__What to do__:
An exact repetition of the data is required; no picture should appear in it.

Supplied data START

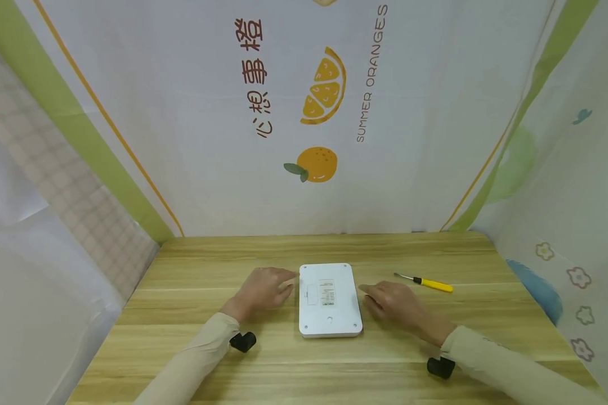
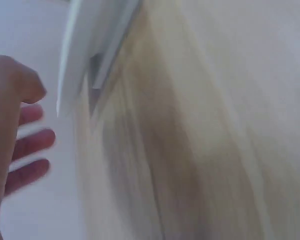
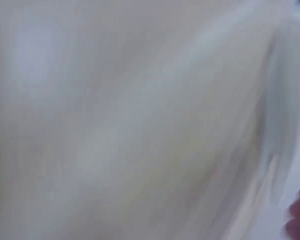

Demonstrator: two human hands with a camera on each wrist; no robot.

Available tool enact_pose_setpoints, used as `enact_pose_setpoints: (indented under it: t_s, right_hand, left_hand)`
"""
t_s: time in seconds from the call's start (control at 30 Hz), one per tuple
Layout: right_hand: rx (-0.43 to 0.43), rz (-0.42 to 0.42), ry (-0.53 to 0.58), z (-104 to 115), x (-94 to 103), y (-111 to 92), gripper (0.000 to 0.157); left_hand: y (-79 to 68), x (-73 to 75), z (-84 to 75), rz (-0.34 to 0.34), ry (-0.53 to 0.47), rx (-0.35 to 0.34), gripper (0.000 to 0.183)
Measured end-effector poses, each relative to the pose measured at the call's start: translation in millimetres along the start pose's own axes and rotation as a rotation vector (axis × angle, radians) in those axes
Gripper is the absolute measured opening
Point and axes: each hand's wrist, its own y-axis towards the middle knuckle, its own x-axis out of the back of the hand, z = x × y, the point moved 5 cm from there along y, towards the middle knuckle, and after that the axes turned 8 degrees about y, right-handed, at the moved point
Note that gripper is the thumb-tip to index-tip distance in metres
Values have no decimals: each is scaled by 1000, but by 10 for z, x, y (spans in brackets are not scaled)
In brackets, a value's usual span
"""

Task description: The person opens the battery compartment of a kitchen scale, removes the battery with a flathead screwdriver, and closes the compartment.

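A white, flat rectangular device lies on the table with a printed label, a small battery-cover outline and a round mark at each corner facing up. At its left edge is my left hand, the index fingertip right by the upper left side. In the left wrist view the fingers of that hand are loosely bent and apart, beside the device's edge. My right hand is just off the right side, index finger pointing at the device. Neither hand grips anything. The right wrist view is badly blurred.
A screwdriver with a yellow handle lies right of the device, beyond my right hand, its tip toward the left. The wood-grain table ends at the back against a white curtain printed with oranges. Cloth hangs at both sides.
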Motion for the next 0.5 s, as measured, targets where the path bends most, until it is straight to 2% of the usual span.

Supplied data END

__Solved problem__:
Demonstrator: two human hands with a camera on each wrist; no robot.

Available tool enact_pose_setpoints, used as `enact_pose_setpoints: (indented under it: t_s, right_hand, left_hand)`
"""
t_s: time in seconds from the call's start (control at 30 Hz), one per tuple
Layout: right_hand: rx (-0.43 to 0.43), rz (-0.42 to 0.42), ry (-0.53 to 0.58), z (-104 to 115), x (-94 to 103), y (-111 to 92), gripper (0.000 to 0.157); left_hand: y (-79 to 68), x (-73 to 75), z (-84 to 75), rz (-0.34 to 0.34), ry (-0.53 to 0.47), rx (-0.35 to 0.34), gripper (0.000 to 0.183)
Measured end-effector poses, each relative to the pose measured at the call's start: translation in millimetres along the start pose's own axes and rotation as a rotation vector (axis × angle, radians) in those axes
Gripper is the absolute measured opening
Point and axes: each hand's wrist, its own y-axis towards the middle knuckle, its own x-axis out of the back of the hand, z = x × y, the point moved 5 cm from there along y, towards the middle knuckle, and after that the axes turned 8 degrees about y, right-handed, at the moved point
Note that gripper is the thumb-tip to index-tip distance in metres
Values have no decimals: each is scaled by 1000, but by 10 for z, x, y (spans in brackets are not scaled)
In brackets, a value's usual span
"""

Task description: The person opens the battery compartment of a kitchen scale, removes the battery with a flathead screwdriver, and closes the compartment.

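A white, flat rectangular device lies on the table with a printed label, a small battery-cover outline and a round mark at each corner facing up. At its left edge is my left hand, the index fingertip right by the upper left side. In the left wrist view the fingers of that hand are loosely bent and apart, beside the device's edge. My right hand is just off the right side, index finger pointing at the device. Neither hand grips anything. The right wrist view is badly blurred.
A screwdriver with a yellow handle lies right of the device, beyond my right hand, its tip toward the left. The wood-grain table ends at the back against a white curtain printed with oranges. Cloth hangs at both sides.
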Motion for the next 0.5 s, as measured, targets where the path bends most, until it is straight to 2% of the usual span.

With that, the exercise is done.